Jason, Fred, and Silicon Valley VCs, I’ve got news for you: you’ve got it all wrong. Entrepreneurs aren’t born, they’re made. And they aren’t anything like you think they are. My team surveyed 549 successful entrepreneurs. We found that the majority didn’t have entrepreneurial parents. They didn’t even have entrepreneurial aspirations while going to school. They simply got tired of working for others, had a great idea they wanted to commercialize, or woke up one day with an urgent desire to build wealth before they retired. So they took the big leap.

We found that 52% of the successful entrepreneurs were the first in their immediate families to start a business — just like Bill Gates, Jeff Bezos, Larry Page, Sergei Brin, and Russell Simons (Def Jam founder). Their parents were academics, lawyers, factory workers, priests, bureaucrats, etc. About 39% had an entrepreneurial father, and 7% had an entrepreneurial mother. (Some had both.)

(snip)

What did affect their successes?  Education — but not the college they graduate from. In a different study of the 652 CEOs and CTOs of 502 tech companies, we researched the correlation between education and the sales and headcount of companies founded. We learned that the there was a significant difference between companies started by founders with just high-school diplomas and the rest. Education provided a huge advantage. But there wasn’t a big difference between firms founded by Ivy-league graduates and the graduates of other universities.

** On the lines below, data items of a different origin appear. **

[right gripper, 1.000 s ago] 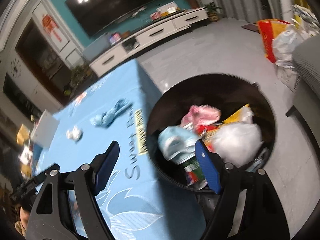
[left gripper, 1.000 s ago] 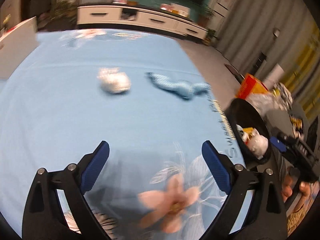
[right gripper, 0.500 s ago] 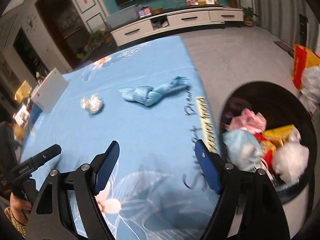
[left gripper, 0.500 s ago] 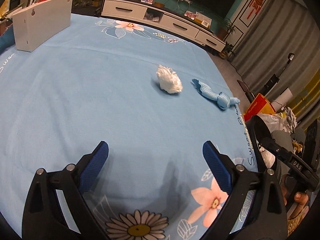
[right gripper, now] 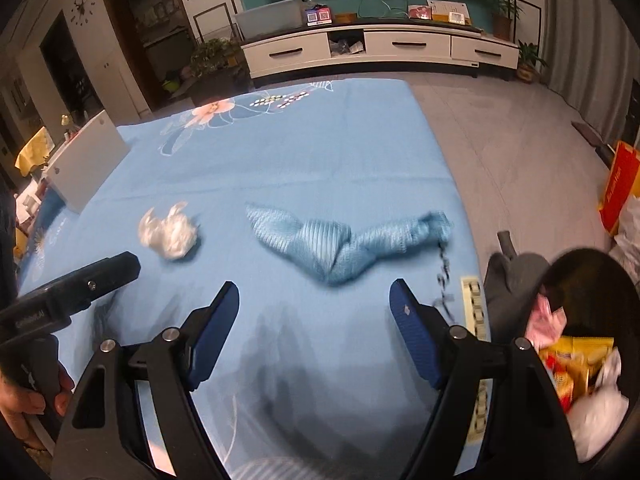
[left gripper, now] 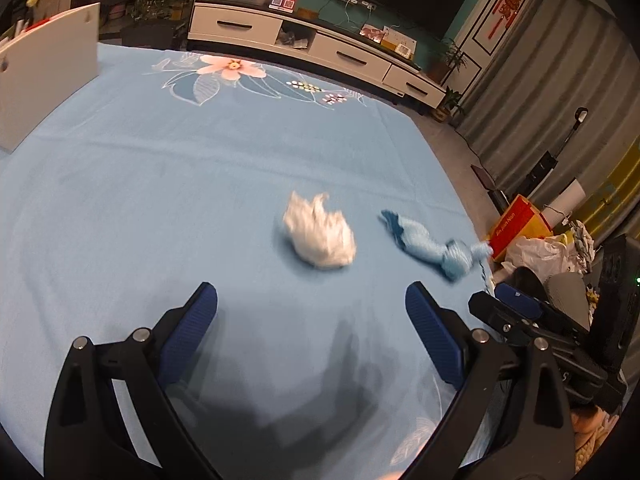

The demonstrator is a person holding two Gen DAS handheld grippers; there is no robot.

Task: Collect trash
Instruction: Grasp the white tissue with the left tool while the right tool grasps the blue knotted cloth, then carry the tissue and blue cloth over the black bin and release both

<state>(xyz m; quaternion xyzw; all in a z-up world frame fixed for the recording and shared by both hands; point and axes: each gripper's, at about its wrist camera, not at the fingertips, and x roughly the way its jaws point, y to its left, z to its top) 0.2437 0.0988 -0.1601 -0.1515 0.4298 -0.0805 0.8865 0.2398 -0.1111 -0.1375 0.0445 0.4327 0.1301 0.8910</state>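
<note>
Rightward, black bin (right gripper: pixel 592 276), wrappers (right gripper: pixel 576 364), perhaps tissue (right gripper: pixel 596 416)

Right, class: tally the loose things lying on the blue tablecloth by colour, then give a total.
White: 1, the crumpled white wad
Blue: 1, the twisted blue cloth
Total: 2

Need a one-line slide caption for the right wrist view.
Open right gripper hovers over blue tablecloth, facing twisted blue cloth; crumpled white wad left, filled black bin right.
</note>
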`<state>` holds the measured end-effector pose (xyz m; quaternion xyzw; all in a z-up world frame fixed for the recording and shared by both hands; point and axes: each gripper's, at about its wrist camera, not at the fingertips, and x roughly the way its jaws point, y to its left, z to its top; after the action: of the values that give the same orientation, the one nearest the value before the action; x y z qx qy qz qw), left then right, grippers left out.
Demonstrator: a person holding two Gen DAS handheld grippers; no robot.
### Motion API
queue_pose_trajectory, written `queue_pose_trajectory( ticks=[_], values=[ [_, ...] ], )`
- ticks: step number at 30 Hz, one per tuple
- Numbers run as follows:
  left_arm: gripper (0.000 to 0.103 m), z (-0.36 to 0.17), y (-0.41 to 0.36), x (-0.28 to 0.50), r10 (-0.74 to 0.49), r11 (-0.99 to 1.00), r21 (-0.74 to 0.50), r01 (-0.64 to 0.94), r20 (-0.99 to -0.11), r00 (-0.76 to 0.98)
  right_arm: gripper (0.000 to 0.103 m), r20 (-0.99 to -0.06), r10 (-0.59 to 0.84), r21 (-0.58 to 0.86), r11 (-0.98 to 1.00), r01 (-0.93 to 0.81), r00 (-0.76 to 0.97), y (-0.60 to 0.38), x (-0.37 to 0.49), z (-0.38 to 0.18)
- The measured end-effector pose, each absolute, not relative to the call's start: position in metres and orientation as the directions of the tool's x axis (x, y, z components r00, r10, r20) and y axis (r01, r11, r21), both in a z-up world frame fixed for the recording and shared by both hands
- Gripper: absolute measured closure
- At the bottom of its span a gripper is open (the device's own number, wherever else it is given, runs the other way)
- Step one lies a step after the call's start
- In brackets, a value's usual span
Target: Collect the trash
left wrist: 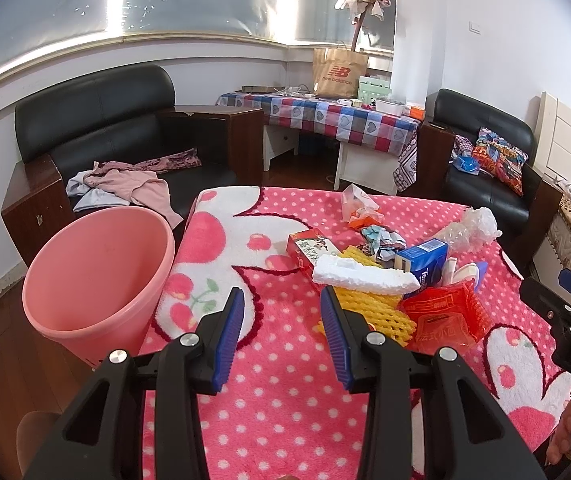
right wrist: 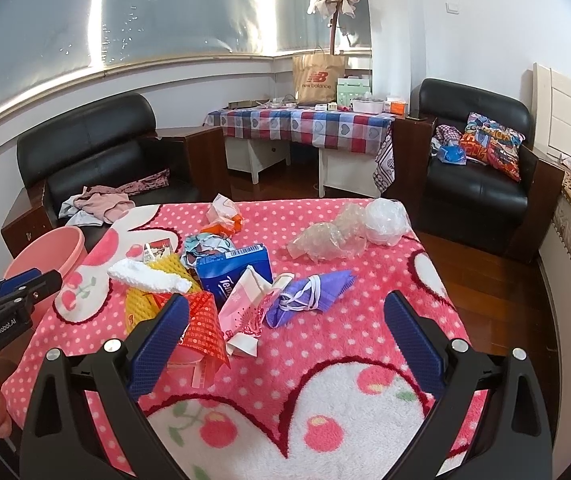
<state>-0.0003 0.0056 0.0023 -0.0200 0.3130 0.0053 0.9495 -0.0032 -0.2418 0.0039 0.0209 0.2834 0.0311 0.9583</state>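
Both the left gripper (left wrist: 281,334) and right gripper (right wrist: 285,342) hang spread wide and empty over a pink blanket (left wrist: 285,400). About a dozen light, crushable scraps sit mid-frame: one blue tissue box (right wrist: 237,276), one foam strip (left wrist: 365,276), one face mask (right wrist: 309,296). Pinch each at a loose edge. One pink bin (left wrist: 97,276) stands at left.

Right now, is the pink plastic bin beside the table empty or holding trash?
Empty, as far as visible: the pink plastic bin shows bare inner wall; its bottom is hidden behind the rim.
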Motion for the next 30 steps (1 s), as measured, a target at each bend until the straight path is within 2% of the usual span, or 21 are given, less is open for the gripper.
queue_pose_trajectory(
  ticks=[30],
  values=[
    [0.064, 0.0080, 0.0025, -0.0042, -0.018, 0.999, -0.048, -0.013, -0.595, 0.804, 0.005, -0.500, 0.062, 0.040, 0.998, -0.049, 0.864, -0.2423, -0.0094, 0.0085]
  ],
)
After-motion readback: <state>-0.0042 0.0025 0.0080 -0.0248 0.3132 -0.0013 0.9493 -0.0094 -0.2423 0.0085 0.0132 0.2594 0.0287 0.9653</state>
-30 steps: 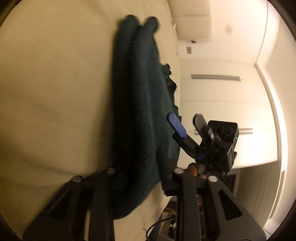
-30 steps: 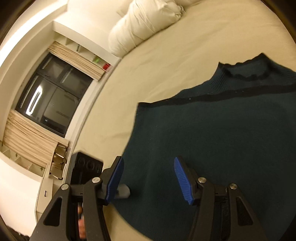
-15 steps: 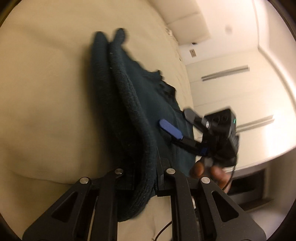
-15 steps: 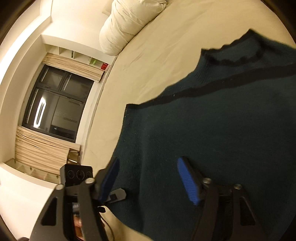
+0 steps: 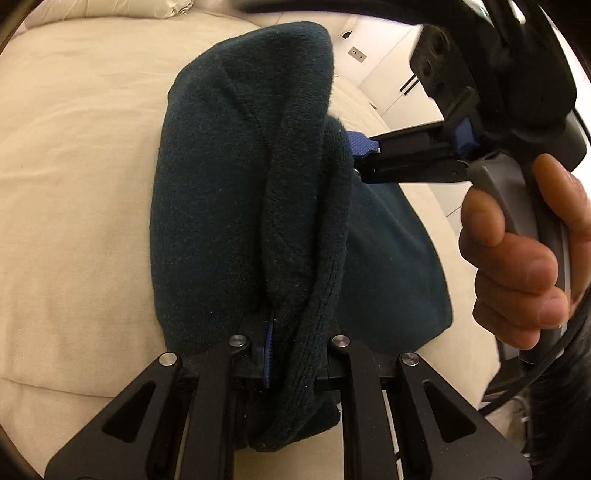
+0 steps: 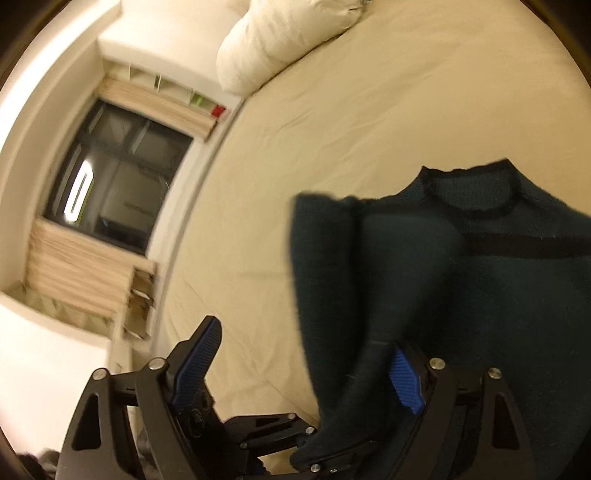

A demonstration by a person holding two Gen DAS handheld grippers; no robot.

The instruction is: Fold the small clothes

So there you have it. No jobs to be had, but if you want to create some you don’t need an ivy league education or to come from an entrepreneurial family. Just don’t ask me where you get the funding however.

Roger Ebert has his voice back due to some neat technology:

Nearly four years after a battle with thyroid cancer robbed him of the ability to speak, iconic film critic Roger Ebert sounded like his former self Friday during a taping of “The Oprah Winfrey Show,” the show’s producer said.

It was no medical miracle, but rather a demonstration of new software using audio recordings of Ebert to create a synthetic voice that sounds like his own.

CereProc, a company based in Edinburgh, Scotland, created the voice for him using mostly audio of Ebert’s DVD commentaries on “Citizen Kane” and ” Casablanca.”

In social networking etiquete news and views, here’s an article on how to decline Facebook friends without offense:

A colleague I just met at work has invited me to be their friend on Facebook. I don’t want to offend them, but nor do I want to share my candid photos and lousy Scrabble scores with someone I hardly know. (snip)

Of course, many people don’t have a problem with being Facebook friends with colleagues, especially those they know well. But for those who would rather keep their work and private lives separate, there are options other than ignoring an unwanted friend request.

One is to accept the invitation and then use Facebook’s privacy settings to limit the flow of information between you and your new “friend.” To do this, you can create a “colleagues” list from the Friends menu and then add to it your new friend. Then navigate to the privacy settings and use the “Profile Information” section to control what information people on the “colleagues” list can see.

An alternative, says workplace etiquette expert Barbara Pachter, is to suggest to the colleague that you connect instead on LinkedIn, a social network for professional relationships.

Did I just accidentally put something useful in a post?

In other news:

Ron Paul is getting blowback from the CPAC straw poll.

Three of London’s most prestigious hotels may end up in the hands of the Irish government.

Some updates on Obama’s home foreclosure program, it’s not doing well.

UK in Israel probing use of fake passports.

Germany, France, Netherlands to buy Greek bonds. What a pickle.

Mmmm, every day is hot chocolate day.

What’s new in your neck of the woods?